Protect yourself against future threats.
-----BEGIN PGP SIGNED MESSAGE-----
Hash: SHA256
===========================================================================
AUSCERT External Security Bulletin Redistribution
ESB-2021.1268
CVE-2021-3036, CVE-2021-3037 PAN-OS: Information Disclosure vulnerability
15 April 2021
===========================================================================
AusCERT Security Bulletin Summary
---------------------------------
Product: PAN-OS
Publisher: Palo Alto
Operating System: Network Appliance
Impact/Access: Access Privileged Data -- Existing Account
Resolution: Patch/Upgrade
CVE Names: CVE-2021-3037 CVE-2021-3036
Original Bulletin:
https://securityadvisories.paloaltonetworks.com/CVE-2021-3036
https://securityadvisories.paloaltonetworks.com/CVE-2021-3037
Comment: This bulletin contains two (2) Palo Alto Networks security
advisories.
- --------------------------BEGIN INCLUDED TEXT--------------------
Palo Alto Networks Security Advisories / CVE-2021-3036
CVE-2021-3036 PAN-OS: Administrator secrets are logged in web server logs when
using the PAN-OS XML API incorrectly
047910
Severity 4.4 . MEDIUM
Attack Vector LOCAL
Attack Complexity LOW
Privileges Required HIGH
User Interaction NONE
Scope UNCHANGED
Confidentiality Impact HIGH
Integrity Impact NONE
Availability Impact NONE
NVD JSON
Published 2021-04-14
Updated 2021-04-14
Reference PAN-154114
Discovered externally
Description
An information exposure through log file vulnerability exists in Palo Alto
Networks PAN-OS software where secrets in PAN-OS XML API requests are logged in
cleartext to the web server logs when the API is used incorrectly.
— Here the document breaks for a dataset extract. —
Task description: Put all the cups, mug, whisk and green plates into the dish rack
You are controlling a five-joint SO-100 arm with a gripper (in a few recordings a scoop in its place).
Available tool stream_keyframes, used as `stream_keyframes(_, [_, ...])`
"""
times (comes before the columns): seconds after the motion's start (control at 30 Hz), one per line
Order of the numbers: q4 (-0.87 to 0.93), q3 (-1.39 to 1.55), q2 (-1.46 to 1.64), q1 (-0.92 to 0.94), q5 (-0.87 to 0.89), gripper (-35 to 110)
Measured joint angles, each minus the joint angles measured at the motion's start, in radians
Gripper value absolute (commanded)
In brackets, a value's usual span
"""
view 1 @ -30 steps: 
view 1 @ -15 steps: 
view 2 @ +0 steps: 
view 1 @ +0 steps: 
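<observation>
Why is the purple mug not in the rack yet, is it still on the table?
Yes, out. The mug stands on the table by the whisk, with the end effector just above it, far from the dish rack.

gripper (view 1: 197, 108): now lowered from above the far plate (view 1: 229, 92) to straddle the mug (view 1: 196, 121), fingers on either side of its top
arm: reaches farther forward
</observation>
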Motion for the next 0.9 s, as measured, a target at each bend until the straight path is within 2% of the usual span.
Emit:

This vulnerability applies only to PAN-OS appliances that are configured to use
the PAN-OS XML API and exists only when a client includes a duplicate API
parameter in API requests.
Logged information includes the cleartext username, password, and API key of
the administrator making the PAN-OS XML API request.
Product Status
Versions Affected Unaffected
PAN-OS 10.0 < 10.0.1 >= 10.0.1
PAN-OS 9.1 < 9.1.6 >= 9.1.6
PAN-OS 9.0 < 9.0.12 >= 9.0.12
PAN-OS 8.1 < 8.1.19 >= 8.1.19
Required Configuration for Exposure
This vulnerability applies only to PAN-OS appliances that are configured to use
the PAN-OS XML API.
Severity: MEDIUM
CVSSv3.1 Base Score: 4.4 (CVSS:3.1/AV:L/AC:L/PR:H/UI:N/S:U/C:H/I:N/A:N)
Exploitation Status
Palo Alto Networks is not aware of any malicious exploitation of this issue.
Weakness Type
CWE-532 Information Exposure Through Log Files
Solution
This issue is fixed in PAN-OS 8.1.19, PAN-OS 9.0.12, PAN-OS 9.1.6, PAN-OS
10.0.1, and all later PAN-OS versions.
After you upgrade the PAN-OS appliance, you must change the passwords and
generate a new API key for all impacted PAN-OS administrators.
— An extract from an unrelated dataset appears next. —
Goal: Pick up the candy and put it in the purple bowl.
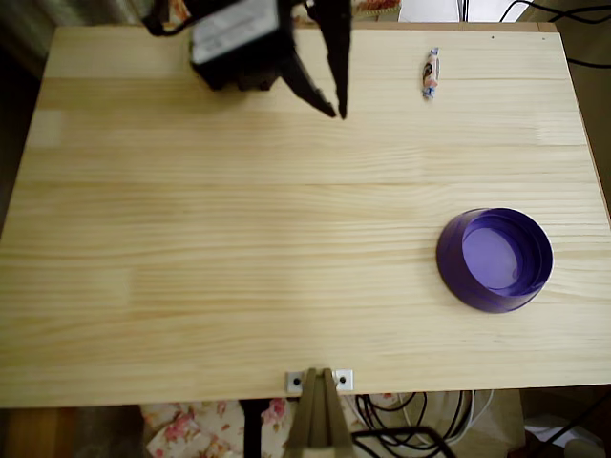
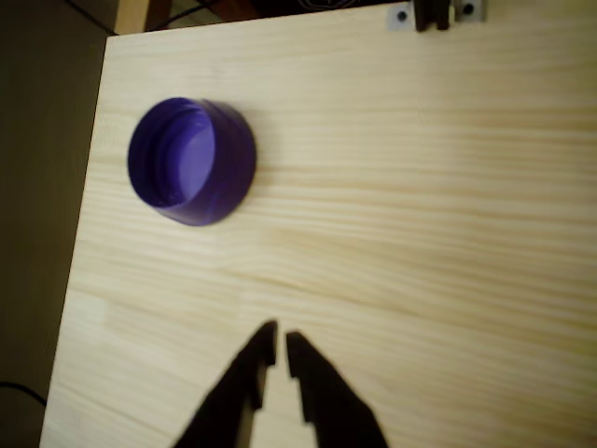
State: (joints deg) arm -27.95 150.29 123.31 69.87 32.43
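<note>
This looks like a room in a home turned into a small robotics corner — not a lab or a workshop. The desk [image 1: 239,239] is a plain board of pale glued pine, with a little metal bracket [image 1: 319,381] screwed to its near edge in the overhead view. Below that edge lies a cloth with a pink flower print [image 1: 191,426], a household sort of fabric. Black cables [image 1: 410,420] trail loose beside it, and more cables [image 1: 558,14] run past the far right corner — hobby wiring, left untidy rather than routed.
</note>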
Workarounds and Mitigations
You must change the passwords and generate a new API key for all impacted
PAN-OS administrators. Confirm that there aren't any PAN-OS XML API requests
that repeat API parameters in the request.
Acknowledgments
Palo Alto Networks thanks David Tien of Cyber Risk for discovering and
reporting this issue.
Timeline
2021-04-14 Initial publication
Terms of usePrivacyProduct Security Assurance and Vulnerability Disclosure
Policy Report vulnerabilitiesManage subscriptions
(C) 2020 Palo Alto Networks, Inc. All rights reserved.
- --------------------------------------------------------------------------------
Palo Alto Networks Security Advisories / CVE-2021-3037
CVE-2021-3037 PAN-OS: Secrets for scheduled configuration exports are logged in
system logs
047910
Severity 2.3 . LOW
Attack Vector LOCAL
Attack Complexity LOW
Privileges Required HIGH
User Interaction NONE
Scope UNCHANGED
Confidentiality Impact LOW
Integrity Impact NONE
Availability Impact NONE
NVD JSON
Published 2021-04-14
Updated 2021-04-14
Reference PAN-131474
Discovered externally
Description
An information exposure through log file vulnerability exists in Palo Alto
Networks PAN-OS software where the connection details for a scheduled
configuration export are logged in system logs.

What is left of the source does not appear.